Azure Databricks Environment Setup
2021-11-07
0. Intro
Today I spent some time exploring Azure Databricks service, I find the website UI is not very convenient in terms of writing code (too many mouse operations).
So I decide to set up Databricks with my favourite IDE - VS code, so that I can use my local editor to interact with cluster and run code.
This tutorial aims to help you with the environment setup process (I had a lot of fun with it, so I hope this post can help someone else trying to do the same thing, or my future self who have completely forgotten the steps).
1. Context
Databricks vs Apache Spark
- Databricks is an Analytics Platform based on Apache Spark
- Apache Spark is an Analytics Engine.
Databricks
Databricks is an Apache Spark based Unified Analytics Platform, optimized for the cloud.
Databricks is based on Apache Spark, so it has all the features from Spark, supports multiple languages and libraries, etc.
In short, it is going to do the heavy lifting for us to use Spark.
Azure Databricks
It’s just Databricks running on Azure platform.
- It is an Azure service that allows you to build Apache Spark-based applications.
- It is an analytics platform runs on the cloud, allows you to build Spark applications easily.
Diagram
To help us understand the terminologies, I’ve drawn this diagram to show the relationship of different pieces.
- we need to create a databricks service in Azure portal, it is a workspace with unique url and id
- we can create notebook in databricks workspace, notebook are essentially instructions using different languages to interact with cluster and storage mediums (e.g., DBFS)
- we can create many clusters in the workspace, we can also create a pool to share resources among different clusters
- cluster is the databricks runtime, it has different versions and you can specify how may workers you want to have, you will have to pay for the cluster’s computational resource (DBU is the measurement unit)
- your can attach your notebook to any clusters (or no cluster at all if you don’t need to run anything), once it’s attached, when you run the notebook instructions, for example, load a csv file from DBFS and create a table, the cluster attached will be doing the job based on instructions.
- database and tables are created and stored in the cluster
2. Databricks CLI
Workflow
Create workspace and generate token
Note: you also need to create a cluster (go to compute -> cluster -> create), I am using version:
7.3 LTS (includes Apache Spark 3.0.1, Scala 2.12)

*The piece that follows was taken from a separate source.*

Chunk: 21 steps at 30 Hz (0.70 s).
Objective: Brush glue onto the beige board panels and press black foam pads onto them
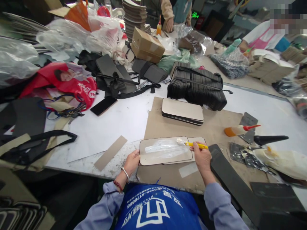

Install CLI on local machine
pip install databricks-cli
databricks --version
Note: I’m having issue at this step on MacOS, but it is working fine on my windows machine. Solved: use
pip3 install databricks-cli
Configure profile
# powershell
databricks configure --token
# provide your workspace url, e.g., https://adb-xxxxxxxxx.azuredatabricks.net/
# provide your token
# check the profile
get-content ~/.databrickscfg
Test
databricks fs ls
You should be able to see some folders.
3. Connect with IDE
Reference: https://docs.microsoft.com/en-us/azure/databricks/dev-tools/databricks-connect
1. Install some packages
-
Anaconda: Anaconda | Individual Edition
-
after installation, open the application and launch cmd.exe, create a dbconect in that window
conda create --name dbconnect python=3.7 conda
-
-
Winutil: run the following command in admin mode powershell window, it will download hadoop 2.7 and add into env variables
New-Item -Path "C:\Hadoop\Bin" -ItemType Directory -Force Invoke-WebRequest -Uri https://github.com/steveloughran/winutils/raw/master/hadoop-2.7.1/bin/winutils.exe -OutFile "C:\Hadoop\Bin\winutils.exe" [Environment]::SetEnvironmentVariable("HADOOP_HOME", "C:\Hadoop", "Machine")
2. Install databricks-connect
pip uninstall pyspark
pip install -U "databricks-connect==7.3.*" # or X.Y.* to match your cluster version.
# configure (refer to the official doc to find identifiers)
databricks-connect configure
# test connection
databricks-connect test
3. Download IDE extensions
Databricks Connect - Azure Databricks | Microsoft Docs
For people using VS code, I find the steps pretty straightforward, you need to use Python 3.7 as interpreter, and change some configs in the preference UI, then you can test the connection by running some examples, like the below one (just create a new py file and right click to select run):
from pyspark.sql import SparkSession
from pyspark.dbutils import DBUtils
spark = SparkSession.builder.getOrCreate()
dbutils = DBUtils(spark)
print(dbutils.fs.ls("dbfs:/"))
print(dbutils.secrets.listScopes())
4. Troubleshooting
- conda command not found: please open the anaconda application and launch cmd
- hadoop is not found: please check env variables, point to the directory a level above the Bin folder, e.g., C:\Hadoop is correct, C:\Hadoop\Bin is wrong.
- hadoop is still not found: close your IDE and terminal, restart them.